*AVAILABLE DATA:*
====
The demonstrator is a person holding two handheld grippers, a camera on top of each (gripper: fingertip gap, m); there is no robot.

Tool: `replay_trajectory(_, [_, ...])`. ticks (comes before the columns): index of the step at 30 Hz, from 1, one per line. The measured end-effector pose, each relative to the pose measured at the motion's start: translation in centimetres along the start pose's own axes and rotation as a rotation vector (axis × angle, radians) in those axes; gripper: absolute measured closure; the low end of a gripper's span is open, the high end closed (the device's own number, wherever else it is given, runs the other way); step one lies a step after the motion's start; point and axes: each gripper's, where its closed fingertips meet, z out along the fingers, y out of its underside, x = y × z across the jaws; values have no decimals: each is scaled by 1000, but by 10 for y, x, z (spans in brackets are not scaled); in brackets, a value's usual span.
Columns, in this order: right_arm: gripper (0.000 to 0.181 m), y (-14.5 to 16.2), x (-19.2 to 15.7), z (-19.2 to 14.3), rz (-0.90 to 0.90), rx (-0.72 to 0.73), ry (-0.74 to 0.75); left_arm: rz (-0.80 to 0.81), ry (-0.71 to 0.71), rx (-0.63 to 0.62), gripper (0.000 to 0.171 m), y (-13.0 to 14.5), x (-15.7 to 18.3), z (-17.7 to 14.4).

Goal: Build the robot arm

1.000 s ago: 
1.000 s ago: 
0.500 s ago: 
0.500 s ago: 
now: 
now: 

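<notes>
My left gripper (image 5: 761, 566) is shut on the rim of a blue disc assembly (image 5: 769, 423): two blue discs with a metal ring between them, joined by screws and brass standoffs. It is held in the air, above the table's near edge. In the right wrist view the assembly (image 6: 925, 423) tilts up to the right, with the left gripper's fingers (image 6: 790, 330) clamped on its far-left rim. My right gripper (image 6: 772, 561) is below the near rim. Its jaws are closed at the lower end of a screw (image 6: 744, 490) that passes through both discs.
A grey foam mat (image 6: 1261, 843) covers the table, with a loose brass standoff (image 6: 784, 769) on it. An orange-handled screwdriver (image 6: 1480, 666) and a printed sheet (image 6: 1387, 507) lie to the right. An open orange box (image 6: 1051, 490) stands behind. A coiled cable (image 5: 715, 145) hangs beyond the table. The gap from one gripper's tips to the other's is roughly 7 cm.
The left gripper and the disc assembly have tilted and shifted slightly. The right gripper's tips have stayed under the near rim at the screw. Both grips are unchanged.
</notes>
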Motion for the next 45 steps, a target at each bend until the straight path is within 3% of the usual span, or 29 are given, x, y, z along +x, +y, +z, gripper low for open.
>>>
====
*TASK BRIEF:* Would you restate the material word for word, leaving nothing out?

*ANSWER SPACE:*
The demonstrator is a person holding two handheld grippers, a camera on top of each (gripper: fingertip gap, m); there is no robot.

Tool: `replay_trajectory(_, [_, ...])`. ticks (comes before the columns): index of the step at 30 Hz, from 1, one per line. The measured end-effector pose, each relative to the pose measured at the motion's start: translation in centimetres along the start pose's own axes and rotation as a rotation vector (axis × angle, radians) in those axes; gripper: absolute measured closure; the low end of a gripper's span is open, the high end closed (the device's own number, wherever else it is given, runs the other way); step one lies a step after the motion's start; point and axes: each gripper's, where its closed fingertips meet, z out along the fingers, y out of its underside, x = y × z across the jaws; values have no decimals: each is scaled by 1000, but by 10 for y, x, z (spans in brackets are not scaled); in brackets, a value's usual span.
Columns, in this order: right_arm: gripper (0.000 to 0.181 m), y (-14.5 to 16.2), x (-19.2 to 15.7), z (-19.2 to 14.3), rz (-0.90 to 0.90), rx (-0.72 to 0.73), ry (-0.74 to 0.75); left_arm: rz (-0.80 to 0.81), ry (-0.71 to 0.71), rx (-0.63 to 0.62), gripper (0.000 to 0.171 m), y (-13.0 to 14.5), x (-15.7 to 18.3), z (-17.7 to 14.4).

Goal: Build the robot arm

1.000 s ago: 
1.000 s ago: 
0.500 s ago: 
0.500 s ago: 
now: 
now: 

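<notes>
My left gripper (image 5: 761, 566) is shut on the rim of a blue disc assembly (image 5: 769, 423): two blue discs with a metal ring between them, joined by screws and brass standoffs. It is held in the air, above the table's near edge. In the right wrist view the assembly (image 6: 925, 423) tilts up to the right, with the left gripper's fingers (image 6: 790, 330) clamped on its far-left rim. My right gripper (image 6: 772, 561) is below the near rim. Its jaws are closed at the lower end of a screw (image 6: 744, 490) that passes through both discs.
A grey foam mat (image 6: 1261, 843) covers the table, with a loose brass standoff (image 6: 784, 769) on it. An orange-handled screwdriver (image 6: 1480, 666) and a printed sheet (image 6: 1387, 507) lie to the right. An open orange box (image 6: 1051, 490) stands behind. A coiled cable (image 5: 715, 145) hangs beyond the table. The gap from one gripper's tips to the other's is roughly 7 cm.
The left gripper and the disc assembly have tilted and shifted slightly. The right gripper's tips have stayed under the near rim at the screw. Both grips are unchanged.
</notes>
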Motion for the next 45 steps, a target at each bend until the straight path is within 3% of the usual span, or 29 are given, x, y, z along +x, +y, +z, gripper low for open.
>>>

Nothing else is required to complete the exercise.